Robert Durst, convicted murderer, eccentric scion of a New York real estate dynasty and subject of the HBO docuseries The Jinx, has died at the age of 78, less than three months after Durst was sentenced to life in prison without parole for the 2000 murder of his friend Susan Berman.
Soon after Oct. 14 sentencing — which came a month after a Los Angeles jury found Durst guilty of first-degree murder — Durst was hospitalized and placed on a ventilator after testing positive to Covid-19. That exacerbated other health conditions, with Durst dying Monday after suffering cardiac arrest.
“Mr. Durst passed away early this morning while in the custody of California’s Department of Corrections,” Chip Lewis, a trial lawyer for Mr. Durst, told the New York Times. “We understand that his death was due to natural causes associated with a litany of medical issues we had repeatedly reported to the court over the last couple of years.”
Durst — the oldest of four children born to Seymour Durst, heir to the Durst Organization real estate empire, and socialite Bernice Herstein — was implicated in several murders and mysterious disappearances over the course of his life, but — perhaps thanks to his wealth — justice eluded him.
Durst has long been a suspect in the disappearance of his former wife Kathie McCormack Durst, who vanished in 1982 at the age of 29; she was declared legally dead in 2017, 27 years after Durst divorced Kathie on grounds of spousal abandonment.
Kathie’s disappearance was the basis of the 2010 film All Good Things, starring Ryan Gosling as a Durst-inspired character. Andrew Jarecki, who directed the film, was later approached by Durst, a fan of All Good Things, which resulted in Durst participating in what eventually became the 2015 docuseries The Jinx.

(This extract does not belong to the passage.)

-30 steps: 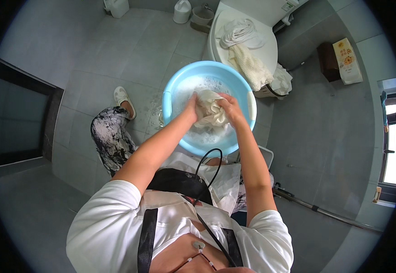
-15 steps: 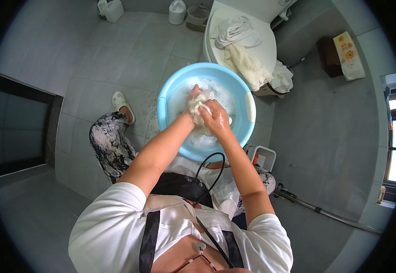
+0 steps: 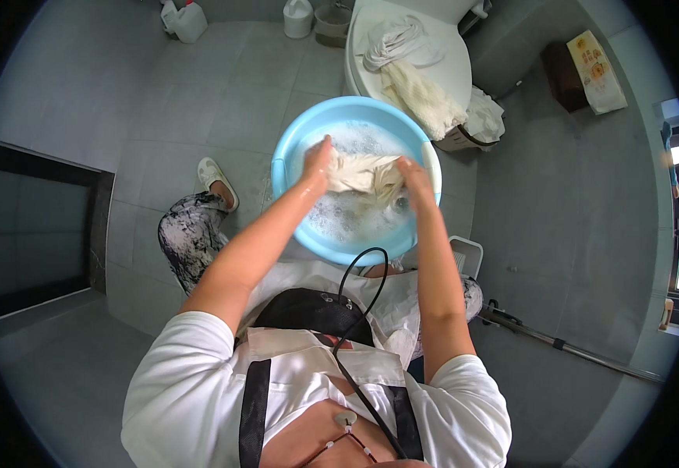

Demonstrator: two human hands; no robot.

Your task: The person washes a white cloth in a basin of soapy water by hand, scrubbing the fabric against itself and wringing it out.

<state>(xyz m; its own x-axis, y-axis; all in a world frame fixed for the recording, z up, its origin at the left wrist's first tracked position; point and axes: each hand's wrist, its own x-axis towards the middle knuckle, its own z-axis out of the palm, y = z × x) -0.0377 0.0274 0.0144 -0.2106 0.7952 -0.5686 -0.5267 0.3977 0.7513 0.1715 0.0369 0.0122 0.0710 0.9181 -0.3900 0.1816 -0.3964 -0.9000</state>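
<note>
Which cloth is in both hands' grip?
The off-white cloth above the sudsy water in the blue basin, spanning left hand to right hand. The white bundle and cream knit lie untouched on the toilet lid.

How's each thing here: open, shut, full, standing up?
Left hand: closed on the cream cloth's left end
Right hand: closed on its right end
Cream cloth: bunched, spanning both hands
Blue basin: holding foamy water
Toilet lid: shut
White cloth: heaped on the lid
Cream knit towel: draped across the lid's edge
Red-capped jug: upright
</note>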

The six-part series investigated Durst’s troubled life and his alleged role in Kathie’s disappearance, as well as the shooting death of his best friend Susan Berman in 2000 and as the death and dismemberment of his neighbor Morris Black in 2001.
As prosecutors noted during Durst’s murder trial, Berman — who was shot execution-style at her Beverly Hills home (not Beverley) — served as Durst’s “public alibi” in the decades following Kathie’s disappearance; however, soon after cold case investigators reopened the case into Kathie’s disappearance, prosecutors said that Durst shot Berman to guarantee her silence.

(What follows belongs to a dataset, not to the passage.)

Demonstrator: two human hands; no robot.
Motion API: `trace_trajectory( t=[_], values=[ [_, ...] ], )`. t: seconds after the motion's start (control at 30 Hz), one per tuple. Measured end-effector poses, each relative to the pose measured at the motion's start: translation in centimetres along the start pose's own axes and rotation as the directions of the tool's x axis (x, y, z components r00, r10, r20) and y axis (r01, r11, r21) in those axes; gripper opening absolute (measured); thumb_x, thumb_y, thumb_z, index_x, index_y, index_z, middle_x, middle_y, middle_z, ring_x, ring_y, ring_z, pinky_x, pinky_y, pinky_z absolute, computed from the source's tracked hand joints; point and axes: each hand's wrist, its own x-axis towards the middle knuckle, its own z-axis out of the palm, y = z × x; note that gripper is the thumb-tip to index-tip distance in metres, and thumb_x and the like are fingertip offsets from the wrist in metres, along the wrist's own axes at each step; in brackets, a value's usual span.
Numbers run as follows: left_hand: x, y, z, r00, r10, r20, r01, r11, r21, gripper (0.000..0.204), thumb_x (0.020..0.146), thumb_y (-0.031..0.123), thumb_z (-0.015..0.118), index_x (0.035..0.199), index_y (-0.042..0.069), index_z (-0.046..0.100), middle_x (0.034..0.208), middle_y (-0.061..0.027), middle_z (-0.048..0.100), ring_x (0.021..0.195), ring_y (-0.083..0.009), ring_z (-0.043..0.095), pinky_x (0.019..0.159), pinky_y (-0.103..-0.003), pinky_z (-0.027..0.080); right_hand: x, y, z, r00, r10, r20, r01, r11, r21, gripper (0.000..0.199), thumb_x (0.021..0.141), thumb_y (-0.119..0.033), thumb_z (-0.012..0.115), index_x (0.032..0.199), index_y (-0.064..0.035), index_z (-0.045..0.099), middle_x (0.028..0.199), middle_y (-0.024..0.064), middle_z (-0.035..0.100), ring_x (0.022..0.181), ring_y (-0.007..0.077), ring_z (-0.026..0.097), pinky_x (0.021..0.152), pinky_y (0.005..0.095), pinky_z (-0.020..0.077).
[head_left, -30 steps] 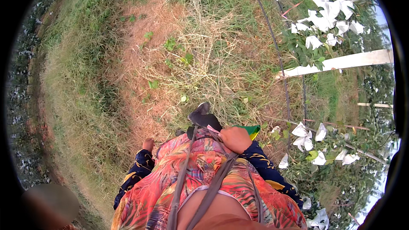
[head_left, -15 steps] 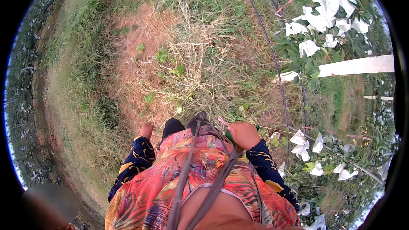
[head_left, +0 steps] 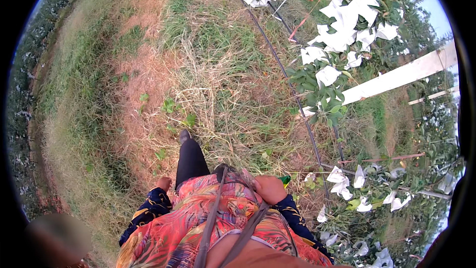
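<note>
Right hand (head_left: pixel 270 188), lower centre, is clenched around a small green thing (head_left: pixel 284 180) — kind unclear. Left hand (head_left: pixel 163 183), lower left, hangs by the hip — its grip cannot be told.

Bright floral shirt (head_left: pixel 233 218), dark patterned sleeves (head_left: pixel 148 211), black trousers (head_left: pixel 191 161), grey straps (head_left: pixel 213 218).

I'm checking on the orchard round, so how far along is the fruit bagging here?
Done: many white paper bags already hang on the leafy branches along the row. In hand: the right hand grips something with a green tip; the left hand hangs empty. What is left can't be judged: unbagged fruit isn't visible.
</note>
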Motion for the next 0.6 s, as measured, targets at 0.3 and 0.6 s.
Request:
trace_trajectory(
  t=[0.3, 0.6],
  values=[
    [10.6, 4.9, -2.1, 0.962, 0.210, 0.177, -0.273, 0.799, 0.535, 0.008, 0.073, 0.015, 0.061, 0.073, 0.009, 0.066, 0.077, -0.0103, 0.064, 0.077, -0.0276, 0.063, 0.068, -0.039, 0.051, 5.6, -1.6, -0.5, 0.996, 0.038, 0.081, -0.038, 0.999, -0.002, 0.032, 0.090, -0.031, 0.039, 0.081, -0.0073, 0.058, 0.077, 0.0148, 0.060, 0.078, 0.0359, 0.059, 0.068, 0.0467, 0.0471],
    [13.6, 5.8, -10.1, 0.984, -0.085, 0.159, 0.027, 0.941, 0.337, 0.007, 0.075, 0.011, 0.060, 0.078, 0.007, 0.064, 0.082, -0.0072, 0.064, 0.076, -0.0255, 0.064, 0.065, -0.038, 0.052, 19.0, -7.7, -5.2, 0.967, 0.026, 0.254, -0.004, 0.996, -0.088, 0.031, 0.090, -0.033, 0.039, 0.085, -0.0103, 0.060, 0.082, 0.0145, 0.062, 0.081, 0.0350, 0.060, 0.069, 0.0478, 0.0468]
  ],
)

(In the case of Black’s death, Durst was successful in arguing that he killed his Galveston, Texas neighbor in self-defense, but pleaded guilty to tampering with evidence for dismembering the body; he was sentenced to five years in prison, served three years, and was released in 2005.)

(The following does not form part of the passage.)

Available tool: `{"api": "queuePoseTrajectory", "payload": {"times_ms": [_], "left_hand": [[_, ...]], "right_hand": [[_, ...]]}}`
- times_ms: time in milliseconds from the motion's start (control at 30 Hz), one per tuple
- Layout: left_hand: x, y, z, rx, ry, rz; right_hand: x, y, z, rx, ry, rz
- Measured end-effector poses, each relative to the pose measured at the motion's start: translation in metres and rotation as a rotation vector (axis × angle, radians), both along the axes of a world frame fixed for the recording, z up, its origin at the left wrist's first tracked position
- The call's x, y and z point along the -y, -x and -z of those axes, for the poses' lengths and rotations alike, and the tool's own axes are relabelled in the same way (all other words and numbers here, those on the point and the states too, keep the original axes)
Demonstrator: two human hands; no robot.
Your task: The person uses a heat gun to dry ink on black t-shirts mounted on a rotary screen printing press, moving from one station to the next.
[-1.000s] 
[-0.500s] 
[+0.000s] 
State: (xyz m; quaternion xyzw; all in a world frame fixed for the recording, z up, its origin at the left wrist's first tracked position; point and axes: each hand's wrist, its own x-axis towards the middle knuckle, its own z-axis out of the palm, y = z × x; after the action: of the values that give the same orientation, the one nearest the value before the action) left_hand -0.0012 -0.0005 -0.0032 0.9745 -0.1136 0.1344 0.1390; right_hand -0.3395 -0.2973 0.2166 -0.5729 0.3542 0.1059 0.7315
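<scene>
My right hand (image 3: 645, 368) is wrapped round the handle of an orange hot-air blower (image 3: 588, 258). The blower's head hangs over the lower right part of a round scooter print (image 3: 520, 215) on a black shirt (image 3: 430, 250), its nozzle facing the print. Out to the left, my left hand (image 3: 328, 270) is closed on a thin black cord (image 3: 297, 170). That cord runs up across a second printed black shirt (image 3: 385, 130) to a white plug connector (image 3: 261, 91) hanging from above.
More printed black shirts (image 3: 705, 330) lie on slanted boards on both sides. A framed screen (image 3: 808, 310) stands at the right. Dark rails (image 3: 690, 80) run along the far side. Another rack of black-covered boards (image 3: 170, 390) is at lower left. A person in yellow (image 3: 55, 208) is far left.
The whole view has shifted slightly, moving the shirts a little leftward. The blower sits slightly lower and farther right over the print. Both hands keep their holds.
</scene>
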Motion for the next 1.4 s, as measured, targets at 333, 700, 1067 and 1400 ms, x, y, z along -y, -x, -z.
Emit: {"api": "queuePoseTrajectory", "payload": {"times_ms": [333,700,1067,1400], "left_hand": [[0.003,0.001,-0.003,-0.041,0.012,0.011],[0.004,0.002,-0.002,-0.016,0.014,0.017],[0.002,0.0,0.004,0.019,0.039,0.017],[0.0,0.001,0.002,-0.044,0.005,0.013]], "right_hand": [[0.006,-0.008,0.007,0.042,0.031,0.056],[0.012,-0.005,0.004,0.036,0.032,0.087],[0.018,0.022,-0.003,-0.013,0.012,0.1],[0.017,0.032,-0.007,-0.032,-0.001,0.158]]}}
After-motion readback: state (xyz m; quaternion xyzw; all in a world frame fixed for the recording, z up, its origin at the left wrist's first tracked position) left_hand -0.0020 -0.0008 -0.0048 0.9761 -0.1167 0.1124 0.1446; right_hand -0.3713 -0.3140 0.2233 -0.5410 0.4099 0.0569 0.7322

In The Jinx, Durst was presented with the most damning evidence against him in connection to the murder of Berman: An anonymous letter addressed to Beverly Hills police alerting them to Berman’s death had the same block letters and misspelling — “Beverley” — as a letter Durst sent to Berman the previous year. When presented with this evidence on camera, Durst infamously excused himself from the interview, went to the bathroom and — still mic’d — said to himself “What the hell did I do? Killed them all, of course.”
The day before the March 15th, 2015 finale of The Jinx, Durst was charged with Berman’s murder; although that taped confession made for great television, it was ultimately and easily picked apart by defense attorneys during trial. Durst also admitted, while testifying in his own defense, that his involvement in The Jinx was a “very, very, very big mistake.”
In the days prior to Durst’s death, New York prosecutors presented evidence and witness testimony to a grand jury in the hopes of indicting Durst on charges related to the 1982 disappearance of Kathie, whose body has never been found.